**Task to carry out:**
In the listing that follows, count the lines that include "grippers", and answer with the total alone.
[[ Material provided open ]]
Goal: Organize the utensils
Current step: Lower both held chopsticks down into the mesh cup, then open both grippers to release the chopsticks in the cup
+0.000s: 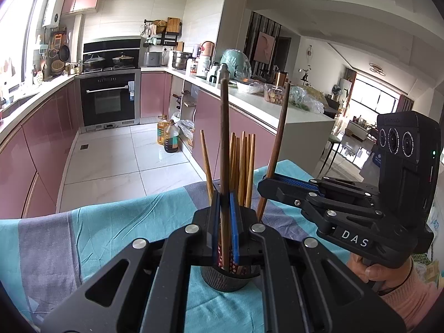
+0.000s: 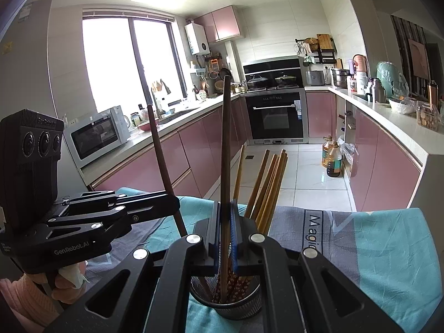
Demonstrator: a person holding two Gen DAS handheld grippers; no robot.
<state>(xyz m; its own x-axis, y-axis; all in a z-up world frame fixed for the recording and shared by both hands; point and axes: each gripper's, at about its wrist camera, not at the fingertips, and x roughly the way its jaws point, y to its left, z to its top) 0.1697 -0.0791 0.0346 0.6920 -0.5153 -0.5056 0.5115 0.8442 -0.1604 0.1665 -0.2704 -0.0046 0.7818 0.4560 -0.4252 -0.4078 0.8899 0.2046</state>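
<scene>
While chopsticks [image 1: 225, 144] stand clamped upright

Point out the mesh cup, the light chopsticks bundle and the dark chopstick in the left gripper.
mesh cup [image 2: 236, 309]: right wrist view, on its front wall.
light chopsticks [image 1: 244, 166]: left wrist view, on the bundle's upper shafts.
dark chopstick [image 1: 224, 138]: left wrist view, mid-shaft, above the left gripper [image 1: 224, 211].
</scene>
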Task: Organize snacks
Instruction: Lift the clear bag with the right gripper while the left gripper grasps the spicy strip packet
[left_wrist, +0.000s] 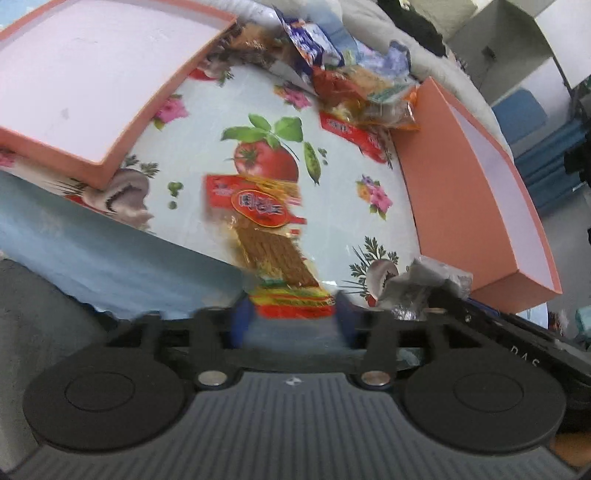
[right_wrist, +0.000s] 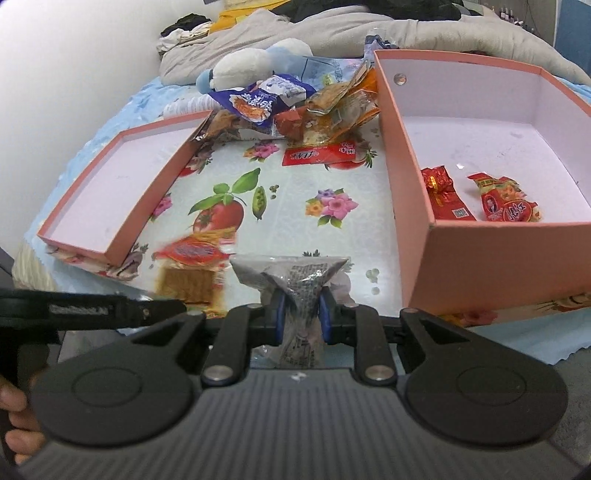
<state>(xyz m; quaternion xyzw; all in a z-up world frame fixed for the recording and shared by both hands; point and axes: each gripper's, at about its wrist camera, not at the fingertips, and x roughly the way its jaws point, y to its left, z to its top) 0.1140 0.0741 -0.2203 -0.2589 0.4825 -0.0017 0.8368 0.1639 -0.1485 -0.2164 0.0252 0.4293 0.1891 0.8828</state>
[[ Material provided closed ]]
**Reply to the task:**
2